In the early morning hours of Saturday, 8 September 1934, as the ship was enroute from Havana to New York, passengers and crew members reported the smell of smoke in various areas around the ship. By the time fire was discovered in a locker in the writing room, flames were spreading through the ship.

As is the case with most disasters, the outcome of the event was influenced by multiple factors. Just a few hours earlier, Captain Robert Wilmott had been found dead in his cabin under suspicious circumstances. After his abrupt promotion to Captain, former First Officer Warms was overwhelmed by rapidly changing circumstances, and failed to order distress signals in a timely manner.

The fire spread rapidly on combustible interior finish materials (lacquered wood paneling, etc.), unchecked by incomplete bulkheads or by fire doors that failed to close. Within 20 minutes of discovery, the fire burned through electrical insulation and the ship lost power.

Unlike the Titanic twenty years earlier, the Morro Castle was adequately equipped with life boats. However, cruises to Havana provided a welcome escape from Prohibition, and many of the passengers had been drinking.
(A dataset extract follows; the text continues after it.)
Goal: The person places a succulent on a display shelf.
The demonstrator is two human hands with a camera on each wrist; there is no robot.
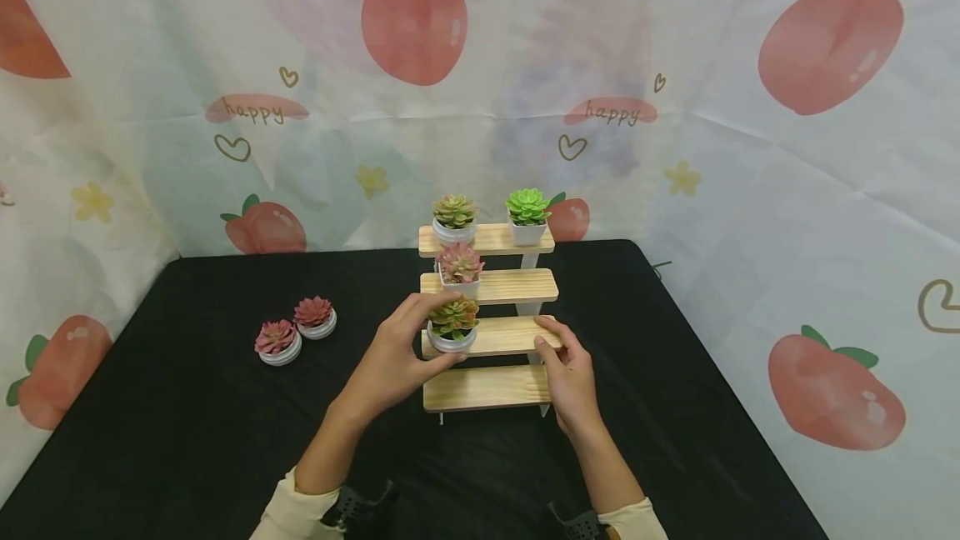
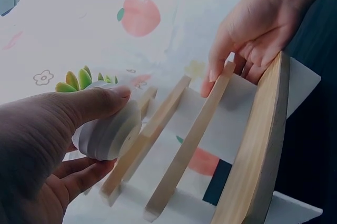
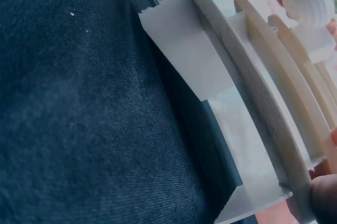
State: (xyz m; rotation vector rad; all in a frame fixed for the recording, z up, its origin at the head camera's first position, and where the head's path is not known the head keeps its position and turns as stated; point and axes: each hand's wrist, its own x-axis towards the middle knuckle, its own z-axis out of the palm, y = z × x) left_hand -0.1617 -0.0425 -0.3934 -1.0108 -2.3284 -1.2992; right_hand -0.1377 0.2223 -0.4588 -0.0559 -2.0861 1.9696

With a hurricane approaching, the high winds and rough seas may have deterred many of the passengers from getting into the boats or jumping overboard. Several of the lifeboats were never launched, and of those that were, at least two contained almost exclusively crew members.

By the time the ship grounded itself off Asbury Park, NJ, the fire had killed a total of 137 passengers and crew members.

The author implicates Chief Radio Operator Rogers in the fire and in the mysterious demise of Captain Wilmott. While Rogers may have been guilty - he was later convicted of two brutal murders - Gallagher's obsession with this issue gets in the way of the overall story.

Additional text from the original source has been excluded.